SAN DIEGO — The Charger careers of offensive tackle James FitzPatrick, cornerback Elvis Patterson and linebacker Jim Collins apparently have come to an end.
The three are among 17 players left unprotected by the Chargers in the NFL's Plan B limited free-agent program. And General Manager Bobby Beathard said they are not wanted back.
"We figured we would be better without them," Beathard said Friday after the Chargers released a list of 37 players they had protected under the program.
All three had been disappointments.
FitzPatrick is a 1986 first-round draft choice who never was able to hold a starting job, even when handed the opportunity last season by Coach Dan Henning. Patterson joined the team as a replacement player during the 1987 strike and had three erratic seasons. Collins, a former Pro Bowl player with the Rams, was signed under Plan B last year with the expectation he would be a starter; he was instead beaten out by Cedric Figaro, whose NFL career had previously consisted of a six-game rookie season in 1988.
None could be reached for comment.
The three were among the more familiar names on a rather undistinguished list of unprotected players, most of whom came to the Chargers as free agents themselves.
Among the other more notable players not protected were backup quarterback David Archer, kicker Chris Bahr, punter Hank Ilesic, center Don Macek, tackle Brett Miller and linebacker Ken Woodard, the team's leading special teams player.
Players left off the list of protected players are considered unconditional free agents and have until April 1 to sign with any of the other 27 NFL teams without compensation to their previous team. If the player is not signed by April 1, he may rejoin his old team.
Beathard said he would consider inviting back unprotected players, other than the three he mentioned, if they do not sign by April 1.
But Henning said that some of the older unprotected players, such as Bahr, Collins and Macek, might consider retirement. Bahr, who turns 37 today, and Macek, who will be 36 in July, are 14-year veterans. Collins turns 32 in June.
Bahr said he was not surprised he was left unprotected but troubled if the decision might mean the end of his Charger career.

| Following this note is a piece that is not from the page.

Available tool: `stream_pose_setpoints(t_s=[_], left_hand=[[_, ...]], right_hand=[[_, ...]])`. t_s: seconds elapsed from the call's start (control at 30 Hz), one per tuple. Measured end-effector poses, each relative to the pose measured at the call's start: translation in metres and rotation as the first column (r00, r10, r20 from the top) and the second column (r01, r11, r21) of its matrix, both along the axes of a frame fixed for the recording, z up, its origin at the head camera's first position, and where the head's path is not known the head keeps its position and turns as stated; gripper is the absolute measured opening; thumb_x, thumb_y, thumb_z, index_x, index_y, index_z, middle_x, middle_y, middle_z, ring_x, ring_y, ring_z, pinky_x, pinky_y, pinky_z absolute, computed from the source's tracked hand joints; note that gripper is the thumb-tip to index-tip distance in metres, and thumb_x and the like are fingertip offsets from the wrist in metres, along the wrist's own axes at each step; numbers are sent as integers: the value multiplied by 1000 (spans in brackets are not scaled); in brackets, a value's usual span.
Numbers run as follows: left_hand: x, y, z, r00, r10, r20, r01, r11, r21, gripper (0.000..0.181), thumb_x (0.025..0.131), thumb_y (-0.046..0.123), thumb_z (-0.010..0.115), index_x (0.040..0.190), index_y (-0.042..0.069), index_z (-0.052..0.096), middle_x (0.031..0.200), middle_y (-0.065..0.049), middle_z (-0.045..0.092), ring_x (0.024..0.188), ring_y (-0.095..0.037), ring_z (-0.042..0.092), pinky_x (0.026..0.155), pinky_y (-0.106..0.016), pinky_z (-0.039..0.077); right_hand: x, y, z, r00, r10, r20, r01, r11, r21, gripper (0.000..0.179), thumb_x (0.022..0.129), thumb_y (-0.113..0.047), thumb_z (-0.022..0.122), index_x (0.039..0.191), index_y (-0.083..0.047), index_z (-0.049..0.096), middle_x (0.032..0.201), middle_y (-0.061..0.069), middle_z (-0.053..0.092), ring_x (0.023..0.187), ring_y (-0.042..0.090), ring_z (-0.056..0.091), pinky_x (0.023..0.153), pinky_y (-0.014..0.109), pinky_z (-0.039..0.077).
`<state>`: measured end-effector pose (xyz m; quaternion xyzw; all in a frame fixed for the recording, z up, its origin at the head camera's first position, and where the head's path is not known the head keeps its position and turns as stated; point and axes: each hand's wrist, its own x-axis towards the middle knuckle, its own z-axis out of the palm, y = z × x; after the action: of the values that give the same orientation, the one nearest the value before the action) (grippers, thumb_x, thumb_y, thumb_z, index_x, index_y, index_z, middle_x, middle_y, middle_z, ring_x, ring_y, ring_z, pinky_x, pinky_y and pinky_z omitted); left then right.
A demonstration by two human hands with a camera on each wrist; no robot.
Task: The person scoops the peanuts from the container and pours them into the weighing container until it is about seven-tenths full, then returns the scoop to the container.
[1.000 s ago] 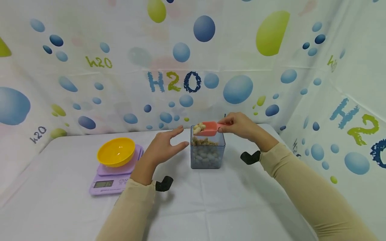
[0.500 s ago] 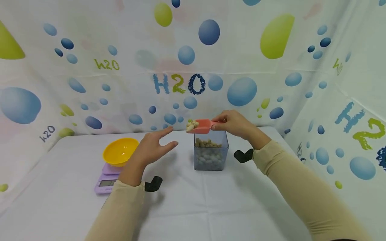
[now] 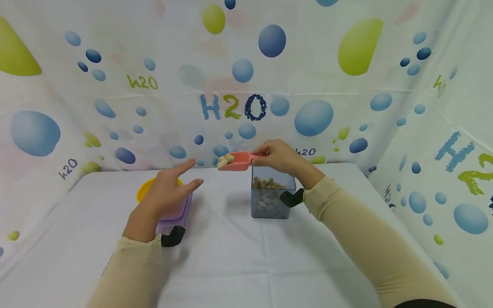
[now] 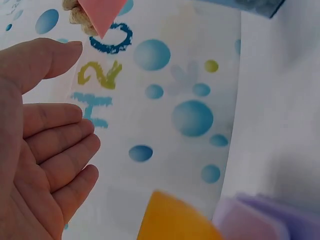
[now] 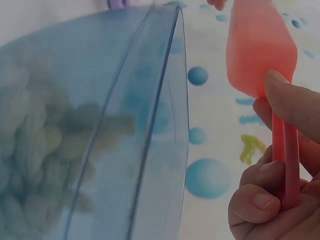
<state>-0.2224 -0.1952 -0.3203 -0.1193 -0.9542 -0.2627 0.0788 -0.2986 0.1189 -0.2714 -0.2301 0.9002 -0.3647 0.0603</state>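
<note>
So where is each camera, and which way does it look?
Head: worn on the head, looking forward and down over the table; left hand, right hand and sleeves show.
Left wrist: worn there, looking past the left hand's palm at the spotted cloth, with part of the yellow bowl below.
Right wrist: worn there, looking past the see-through container and along the right hand.
Shared: head and right wrist both show the right hand gripping the pink scoop.

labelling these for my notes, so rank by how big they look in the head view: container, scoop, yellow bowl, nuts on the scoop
Largest to smallest:
1. Container
2. Scoop
3. Nuts on the scoop
Unranked: the yellow bowl, since the left hand hides much of it.
</note>
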Motion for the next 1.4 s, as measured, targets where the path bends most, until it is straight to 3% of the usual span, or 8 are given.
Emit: stream_pose_setpoints(t_s=[0.23, 0.63, 0.97, 1.1, 1.4], left_hand=[[12, -33, 0, 996, 86, -6, -86, 995, -44, 72, 93, 58, 55, 153, 21, 38, 149, -18, 47, 132, -44, 45, 108, -64, 35], [29, -79, -16, 989, 135, 59, -132, 989, -66, 78, 93, 58, 54, 156, 17, 31, 151, -24, 41, 127, -48, 45, 101, -69, 38], [31, -98, -26, 980, 156, 127, -141, 983, -117, 90, 90, 65, 53, 157, 14, 24, 152, -28, 36, 133, -55, 36, 100, -75, 32], [30, -103, -27, 969, 171, 181, -149, 980, -130, 95, 89, 68, 53, 158, 13, 18, 153, -30, 33, 133, -57, 34, 99, -76, 31], [29, -107, -30, 938, 205, 278, -173, 975, -136, 111, 80, 76, 56, 159, 13, 10, 155, -31, 27, 134, -58, 31, 96, -76, 33]], right_hand=[[-2, -30, -1, 999, 29, 19, -29, 999, -14, 34, 89, -33, 74, 119, -17, 73, 114, 0, 63, 101, 21, 53, 78, 34, 51], [2, -87, -9, 996, 85, 31, -85, 996, -11, 36, 89, -33, 74, 120, -16, 73, 106, -2, 64, 99, 19, 53, 76, 31, 50], [10, -124, -21, 993, 98, 72, -96, 995, -29, 34, 89, -30, 74, 119, -15, 73, 103, -4, 66, 95, 17, 58, 79, 29, 52], [12, -137, -27, 994, 105, 34, -105, 994, 3, 35, 89, -29, 73, 120, -13, 73, 106, -2, 66, 95, 17, 56, 76, 26, 52], [16, -160, -42, 998, 49, -48, -47, 998, 43, 33, 89, -28, 75, 118, -14, 74, 98, 0, 56, 92, 16, 51, 67, 21, 48]])
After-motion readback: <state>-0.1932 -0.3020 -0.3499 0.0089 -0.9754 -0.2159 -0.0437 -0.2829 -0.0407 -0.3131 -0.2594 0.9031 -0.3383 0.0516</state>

"I was looking forward to coming back to San Diego," Bahr said from his home in Centre, Pa. "I thought I deserved a chance to return."
Bahr made 17 of 25 field-goal attempts, including a 45-yarder on the last play of the final game to defeat Denver, 19-16. This is the second consecutive year Bahr has been left unprotected under Plan B. He came to the Chargers from the Raiders last year.
Beathard said it was possible Bahr would return but that the team was actively seeking a new kicker.
"We would like to upgrade at that position, and we think we can," Beathard said.
Bahr is one of four unprotected players who were acquired by the Chargers in the first year of Plan B. The others are tight end Andy Parker, Collins and Miller.
Last year, the Chargers were one of the busiest teams in the league during the two-month Plan B period, losing five players and signing 11. But after reviewing the list of 475 players left unprotected by the other 27 teams, Beathard said few interested him.
"It doesn't look real exciting," Beathard said from Indianapolis, where he is attending a workout of college players. "There are a couple of players we're going to go after. We might end up with four or five players that will make our team."
Beathard declined to name players who might be pursued but said team officials spent part of the day contacting either the players or their agents. Beathard said before the release of the lists that he hoped to upgrade the offensive line. But that changed Friday.
"The help we get in the offensive line probably will have to come from the draft," he said.
Fourteen of the 37 players protected by the Chargers were among the 23 whose contracts expired Thursday. This includes quarterback Jim McMahon, linebacker Leslie O'Neal, cornerback Gill Byrd and free safety Vencie Glenn.
These players are conditional free agents and may sign an offer sheet with another team until April 1. The Chargers can then retain the player by matching the offer. If the Chargers allow the player to change teams, they would be compensated with draft choices.
The Chargers will not attempt to resign running back/return specialist Dana Brinson, Coach Dan Henning said. Brinson, an eighth-round draft choice from Nebraska, started the season as the heir apparent to Lionel James but finished on the team's developmental squad. Henning said the Chargers would be interested in re-signing running back Victor Floyd, an 11th-round choice from Florida State, who also finished the season on the developmental squad. Developmental players are not part of the Plan B program but are free to negotiate with other teams.